Consistent Upward Movers
The following weaknesses have shown a consistently upward trend in ranking. Software developers and maintainers should be aware of these and consider prioritizing them in their remediation efforts.
- CWE-862: Missing Authorization — CWE-862 started out ranked 36th in 2019, which put it on the cusp. It entered the CWE Top 25 in 2020 ranked 25th and has consistently moved up every year, now ranking 11th in 2023 (the highest among consistently upward movers). This could indicate that developers are not consistently implementing authorization techniques when needed, even though the weakness has been present in the CWE Top 25 since 2020. The community should remain diligent about the implementation of authorization.
- CWE-918: Server-Side Request Forgery (SSRF) — CWE-918 started out ranked 32nd in 2019, also putting it on the cusp. It first entered the CWE Top 25 in 2021 with a rank of 24th. While this CWE has not climbed in rank as much as CWE-862, it has steadily climbed to a rank of 19th in 2023.
- CWE-639: Authorization Bypass Through User-Controlled Key — CWE-639 started out ranked far outside of the top 40 in 2019 but saw a steady climb in rank throughout the following years until making its way to 38th in 2023. This puts CWE-639 “on the cusp” for the first time this year and, considering the upward trends, it will be interesting to keep an eye on and take note of its further movement.
Other Upward Movers
Other upward moving CWEs have never moved down in the rankings but have had at least one year with no rank change. While these trends are not as consistent as CWEs which have increased in ranking every year, they are still interesting to note. These are:
Consistent Downward Movers
Weaknesses that have shown a downward trend in ranking could potentially indicate improved awareness and mitigation from the community, although some of these weaknesses remain in the CWE Top 25. Despite the promising trend, these remain important enough for IT professionals to consider. These downward trending CWEs are described below.
- CWE-190: Integer Overflow or Wraparound — CWE-190 started out ranked 8th in 2019 and is now ranked 14th in 2023. Although this is the least amount of change amongst consistently downward movers, it is notable because of its presence in the Top 25 each year. Regardless of what is causing this downward movement, its current rank shows that more awareness and mitigation is still needed by the community.

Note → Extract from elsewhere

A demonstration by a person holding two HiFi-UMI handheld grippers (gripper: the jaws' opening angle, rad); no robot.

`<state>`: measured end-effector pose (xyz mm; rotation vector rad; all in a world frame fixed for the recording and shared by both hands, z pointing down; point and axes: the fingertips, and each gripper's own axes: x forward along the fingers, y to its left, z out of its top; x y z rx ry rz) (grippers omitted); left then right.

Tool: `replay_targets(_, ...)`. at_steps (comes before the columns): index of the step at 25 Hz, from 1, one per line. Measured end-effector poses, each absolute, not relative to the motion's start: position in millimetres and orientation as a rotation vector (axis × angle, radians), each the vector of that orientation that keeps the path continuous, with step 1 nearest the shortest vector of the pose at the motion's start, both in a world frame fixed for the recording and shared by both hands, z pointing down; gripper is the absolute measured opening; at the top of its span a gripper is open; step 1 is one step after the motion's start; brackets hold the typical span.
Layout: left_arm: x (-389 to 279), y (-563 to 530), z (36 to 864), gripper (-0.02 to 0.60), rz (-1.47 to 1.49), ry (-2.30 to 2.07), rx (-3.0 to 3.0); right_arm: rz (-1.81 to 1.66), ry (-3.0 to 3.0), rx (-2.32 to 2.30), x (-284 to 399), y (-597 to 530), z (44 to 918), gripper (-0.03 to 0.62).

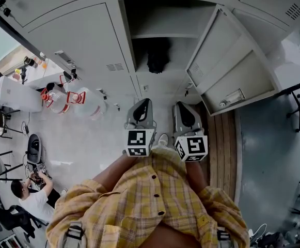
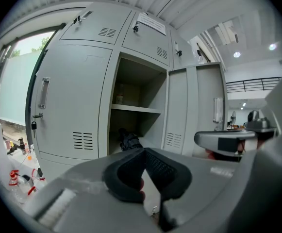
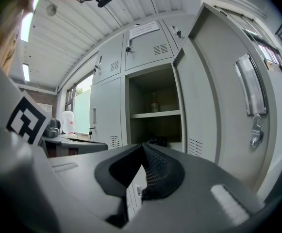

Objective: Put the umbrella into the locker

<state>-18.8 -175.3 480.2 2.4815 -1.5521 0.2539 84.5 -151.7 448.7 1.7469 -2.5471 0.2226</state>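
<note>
Nearest is the person's yellow plaid shirt (image 1: 150, 200). Just beyond it the two grippers are held side by side, close together but not touching, each with its marker cube toward the body and its jaws aimed at the open locker (image 1: 128, 40).

The left gripper (image 1: 144, 103) has its jaws pressed together with nothing between the pads. In its own view the dark pads meet at the tips (image 2: 144, 150). The right gripper (image 1: 181, 105) is likewise closed and empty, its pads meeting in a point (image 3: 141, 145).

The umbrella (image 1: 158, 56) is in neither gripper. It is a black, folded bundle lying inside the locker's lower compartment, on that compartment's floor under the shelf (image 2: 136, 109). It is well apart from both sets of jaws and straight ahead of them. In the head view it sits on a line between the two grippers. In the left gripper view it shows just above the closed tips and a little left (image 2: 128, 141). In the right gripper view it peeks out just above and right of them (image 3: 156, 141).

The locker door (image 1: 227, 61) stands swung open on the right. On the shelf rests a small container (image 3: 154, 103). Off to the left, large water bottles (image 1: 82, 99) stand on the floor against the lockers.
</note>
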Motion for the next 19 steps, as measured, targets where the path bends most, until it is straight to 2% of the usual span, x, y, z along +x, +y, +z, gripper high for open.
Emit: replay_targets(19, -29.3, -174.9, 481.1, 0.000, 0.259, -1.569, 2.496, 0.223, -2.537, 1.744, 80.4, -152.4, 451.7, -0.008)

- CWE-732: Incorrect Permission Assignment for Critical Resource — CWE-732 started out ranked 15th in 2019 and is now ranked 31st in 2023. It first dropped out of the Top 25 in 2022 and saw a decrease of only one rank in 2023. It is difficult to determine for certain what is causing this steady decrease in rank, but it could possibly be attributed to a greater emphasis on correctly mapping access control CWEs.

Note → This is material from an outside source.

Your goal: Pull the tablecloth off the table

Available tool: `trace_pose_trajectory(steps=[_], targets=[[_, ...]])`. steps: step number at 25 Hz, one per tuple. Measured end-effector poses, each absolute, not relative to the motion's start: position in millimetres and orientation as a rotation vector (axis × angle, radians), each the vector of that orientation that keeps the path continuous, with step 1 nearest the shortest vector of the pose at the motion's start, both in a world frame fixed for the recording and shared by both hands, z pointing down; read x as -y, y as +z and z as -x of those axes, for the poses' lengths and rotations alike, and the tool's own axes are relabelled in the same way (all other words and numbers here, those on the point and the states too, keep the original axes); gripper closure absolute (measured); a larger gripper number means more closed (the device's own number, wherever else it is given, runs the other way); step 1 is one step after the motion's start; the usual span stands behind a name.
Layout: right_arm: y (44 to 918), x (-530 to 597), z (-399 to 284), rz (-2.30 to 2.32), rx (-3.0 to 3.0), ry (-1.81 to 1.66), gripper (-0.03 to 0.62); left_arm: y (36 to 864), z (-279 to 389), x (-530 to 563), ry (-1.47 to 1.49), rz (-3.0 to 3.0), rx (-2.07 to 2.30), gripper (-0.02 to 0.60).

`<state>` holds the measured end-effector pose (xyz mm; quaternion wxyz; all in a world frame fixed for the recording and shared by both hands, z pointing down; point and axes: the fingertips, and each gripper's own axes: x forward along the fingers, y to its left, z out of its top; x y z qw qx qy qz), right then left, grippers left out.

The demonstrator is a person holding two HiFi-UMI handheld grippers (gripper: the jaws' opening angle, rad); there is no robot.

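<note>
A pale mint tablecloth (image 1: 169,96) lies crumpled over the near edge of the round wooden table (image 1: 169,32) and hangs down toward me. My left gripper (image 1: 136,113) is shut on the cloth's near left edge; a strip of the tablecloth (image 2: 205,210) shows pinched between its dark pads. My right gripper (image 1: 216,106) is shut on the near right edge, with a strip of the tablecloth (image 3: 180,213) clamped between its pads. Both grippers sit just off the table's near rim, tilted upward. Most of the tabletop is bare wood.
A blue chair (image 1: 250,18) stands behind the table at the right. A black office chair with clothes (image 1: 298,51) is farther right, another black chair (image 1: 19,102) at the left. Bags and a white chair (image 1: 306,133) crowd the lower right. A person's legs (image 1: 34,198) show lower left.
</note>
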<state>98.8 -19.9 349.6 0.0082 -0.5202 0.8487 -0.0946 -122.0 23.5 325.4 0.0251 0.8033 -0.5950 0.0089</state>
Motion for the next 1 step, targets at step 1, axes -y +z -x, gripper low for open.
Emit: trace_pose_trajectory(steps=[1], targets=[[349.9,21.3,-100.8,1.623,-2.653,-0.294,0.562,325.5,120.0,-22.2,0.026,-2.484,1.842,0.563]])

- CWE-611: Improper Restriction of XML External Entity Reference — CWE-611 started out ranked 17th in 2019 and is now ranked 28th in 2023. It has decreased in rank steadily, albeit in minor increments, and just recently dropped out of the CWE Top 25 this year.
- CWE-426: Untrusted Search Path — CWE-426 has decreased in rank the most among consistently downward movers, starting out ranked 22nd in 2019 and then completely falling out of the Top 40 starting in 2021. It is unusual for a previous CWE Top 25 weakness to be well below the cusp. Although it only dropped 4 ranks from 2019 to 2020, it has consistently dropped in the rankings from there. This is likely due to more accurate mappings of vulnerabilities to CWE-427: Uncontrolled Search Path Element, which has moved from out of the cusp in 2019 to 27th in 2023. These CWEs share some similarities, so extra care has been taken in recent years to ensure CVE Records are properly mapped between these two.